## How to complete this task
I need all the entries repeated exactly as written.

Records contained in a dataset:
=====

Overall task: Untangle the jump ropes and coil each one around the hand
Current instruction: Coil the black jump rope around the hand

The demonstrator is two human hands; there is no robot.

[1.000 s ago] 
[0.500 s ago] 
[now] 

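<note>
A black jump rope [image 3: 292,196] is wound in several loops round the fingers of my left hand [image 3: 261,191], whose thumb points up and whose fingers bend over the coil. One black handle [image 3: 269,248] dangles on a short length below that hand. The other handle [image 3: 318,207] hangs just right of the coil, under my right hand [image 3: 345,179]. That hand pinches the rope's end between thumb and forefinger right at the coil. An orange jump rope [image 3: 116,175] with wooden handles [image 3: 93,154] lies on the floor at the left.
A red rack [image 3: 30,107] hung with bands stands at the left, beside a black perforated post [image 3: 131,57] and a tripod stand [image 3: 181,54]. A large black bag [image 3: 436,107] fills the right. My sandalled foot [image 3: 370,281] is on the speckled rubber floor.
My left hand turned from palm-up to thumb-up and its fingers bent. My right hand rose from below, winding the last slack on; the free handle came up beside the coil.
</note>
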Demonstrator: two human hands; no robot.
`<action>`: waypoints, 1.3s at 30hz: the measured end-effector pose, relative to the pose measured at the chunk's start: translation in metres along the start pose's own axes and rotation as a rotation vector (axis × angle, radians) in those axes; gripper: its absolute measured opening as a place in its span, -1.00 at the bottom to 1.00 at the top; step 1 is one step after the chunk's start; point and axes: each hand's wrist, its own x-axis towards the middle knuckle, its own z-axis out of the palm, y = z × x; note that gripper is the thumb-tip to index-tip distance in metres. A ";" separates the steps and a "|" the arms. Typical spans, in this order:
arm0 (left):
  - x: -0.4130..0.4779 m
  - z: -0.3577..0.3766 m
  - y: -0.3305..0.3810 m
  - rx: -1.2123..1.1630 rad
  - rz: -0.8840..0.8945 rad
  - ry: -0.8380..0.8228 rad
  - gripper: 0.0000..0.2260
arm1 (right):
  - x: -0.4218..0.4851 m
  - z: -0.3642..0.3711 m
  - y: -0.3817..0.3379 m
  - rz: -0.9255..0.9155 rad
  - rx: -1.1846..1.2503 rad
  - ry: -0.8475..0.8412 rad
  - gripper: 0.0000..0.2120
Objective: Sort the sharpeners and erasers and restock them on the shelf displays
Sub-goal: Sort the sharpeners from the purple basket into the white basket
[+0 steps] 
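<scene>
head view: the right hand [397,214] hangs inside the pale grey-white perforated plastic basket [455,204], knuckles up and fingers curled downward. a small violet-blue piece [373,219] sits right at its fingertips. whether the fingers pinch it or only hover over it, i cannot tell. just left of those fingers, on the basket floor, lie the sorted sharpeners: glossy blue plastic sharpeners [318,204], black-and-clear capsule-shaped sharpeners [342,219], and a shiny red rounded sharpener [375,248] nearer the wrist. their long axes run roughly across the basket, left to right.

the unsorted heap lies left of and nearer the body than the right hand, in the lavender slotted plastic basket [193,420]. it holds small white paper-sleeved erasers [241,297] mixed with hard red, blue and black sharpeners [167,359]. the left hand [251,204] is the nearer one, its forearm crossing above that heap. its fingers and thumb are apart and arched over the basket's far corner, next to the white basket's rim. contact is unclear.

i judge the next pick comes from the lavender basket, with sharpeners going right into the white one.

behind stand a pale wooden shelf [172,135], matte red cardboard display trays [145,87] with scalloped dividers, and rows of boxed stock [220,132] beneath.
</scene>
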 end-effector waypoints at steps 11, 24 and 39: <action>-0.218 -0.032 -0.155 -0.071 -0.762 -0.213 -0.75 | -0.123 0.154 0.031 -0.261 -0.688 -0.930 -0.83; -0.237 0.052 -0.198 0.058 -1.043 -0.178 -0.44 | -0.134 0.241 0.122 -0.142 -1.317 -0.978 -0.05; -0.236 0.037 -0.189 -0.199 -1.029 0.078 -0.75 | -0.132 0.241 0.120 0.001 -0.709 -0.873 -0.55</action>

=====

## Task response
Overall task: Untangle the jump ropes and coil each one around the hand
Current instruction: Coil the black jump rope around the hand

The demonstrator is two human hands; there is no robot.

[1.000 s ago] 
[0.500 s ago] 
[now] 

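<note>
A black jump rope [image 3: 292,196] is wound in several loops round the fingers of my left hand [image 3: 261,191], whose thumb points up and whose fingers bend over the coil. One black handle [image 3: 269,248] dangles on a short length below that hand. The other handle [image 3: 318,207] hangs just right of the coil, under my right hand [image 3: 345,179]. That hand pinches the rope's end between thumb and forefinger right at the coil. An orange jump rope [image 3: 116,175] with wooden handles [image 3: 93,154] lies on the floor at the left.
A red rack [image 3: 30,107] hung with bands stands at the left, beside a black perforated post [image 3: 131,57] and a tripod stand [image 3: 181,54]. A large black bag [image 3: 436,107] fills the right. My sandalled foot [image 3: 370,281] is on the speckled rubber floor.
My left hand turned from palm-up to thumb-up and its fingers bent. My right hand rose from below, winding the last slack on; the free handle came up beside the coil.
</note>
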Demonstrator: two human hands; no robot.
`<action>`: waypoints, 1.3s at 30hz: the measured end-effector pose, relative to the pose measured at the chunk's start: translation in metres along the start pose's own axes and rotation as a rotation vector (axis × angle, radians) in those axes; gripper: its absolute measured opening as a place in its span, -1.00 at the bottom to 1.00 at the top; step 1 is one step after the chunk's start; point and axes: each hand's wrist, its own x-axis towards the middle knuckle, its own z-axis out of the palm, y = z × x; note that gripper is the thumb-tip to index-tip distance in metres. A ";" separates the steps and a "|" the arms. Typical spans, in this order:
arm0 (left):
  - x: -0.4130..0.4779 m
  - z: -0.3577..0.3766 m
  - y: -0.3305..0.3810 m
  - rx: -1.2123..1.1630 rad
  - rz: -0.8840..0.8945 rad
  - ry: -0.8380..0.8228 rad
  - gripper: 0.0000..0.2260
arm1 (right):
  - x: -0.4218..0.4851 m
  - z: -0.3642..0.3711 m
  - y: -0.3817..0.3379 m
  - rz: -0.9255..0.9155 rad
  - rx: -1.1846..1.2503 rad
  - ry: -0.8475..0.8412 rad
  - gripper: 0.0000..0.2120
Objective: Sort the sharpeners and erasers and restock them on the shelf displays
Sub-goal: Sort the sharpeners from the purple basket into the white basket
[+0 steps] 
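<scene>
head view: the right hand [397,214] hangs inside the pale grey-white perforated plastic basket [455,204], knuckles up and fingers curled downward. a small violet-blue piece [373,219] sits right at its fingertips. whether the fingers pinch it or only hover over it, i cannot tell. just left of those fingers, on the basket floor, lie the sorted sharpeners: glossy blue plastic sharpeners [318,204], black-and-clear capsule-shaped sharpeners [342,219], and a shiny red rounded sharpener [375,248] nearer the wrist. their long axes run roughly across the basket, left to right.

the unsorted heap lies left of and nearer the body than the right hand, in the lavender slotted plastic basket [193,420]. it holds small white paper-sleeved erasers [241,297] mixed with hard red, blue and black sharpeners [167,359]. the left hand [251,204] is the nearer one, its forearm crossing above that heap. its fingers and thumb are apart and arched over the basket's far corner, next to the white basket's rim. contact is unclear.

i judge the next pick comes from the lavender basket, with sharpeners going right into the white one.

behind stand a pale wooden shelf [172,135], matte red cardboard display trays [145,87] with scalloped dividers, and rows of boxed stock [220,132] beneath.
</scene>
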 end-effector waypoints at steps 11, 24 and 39: <action>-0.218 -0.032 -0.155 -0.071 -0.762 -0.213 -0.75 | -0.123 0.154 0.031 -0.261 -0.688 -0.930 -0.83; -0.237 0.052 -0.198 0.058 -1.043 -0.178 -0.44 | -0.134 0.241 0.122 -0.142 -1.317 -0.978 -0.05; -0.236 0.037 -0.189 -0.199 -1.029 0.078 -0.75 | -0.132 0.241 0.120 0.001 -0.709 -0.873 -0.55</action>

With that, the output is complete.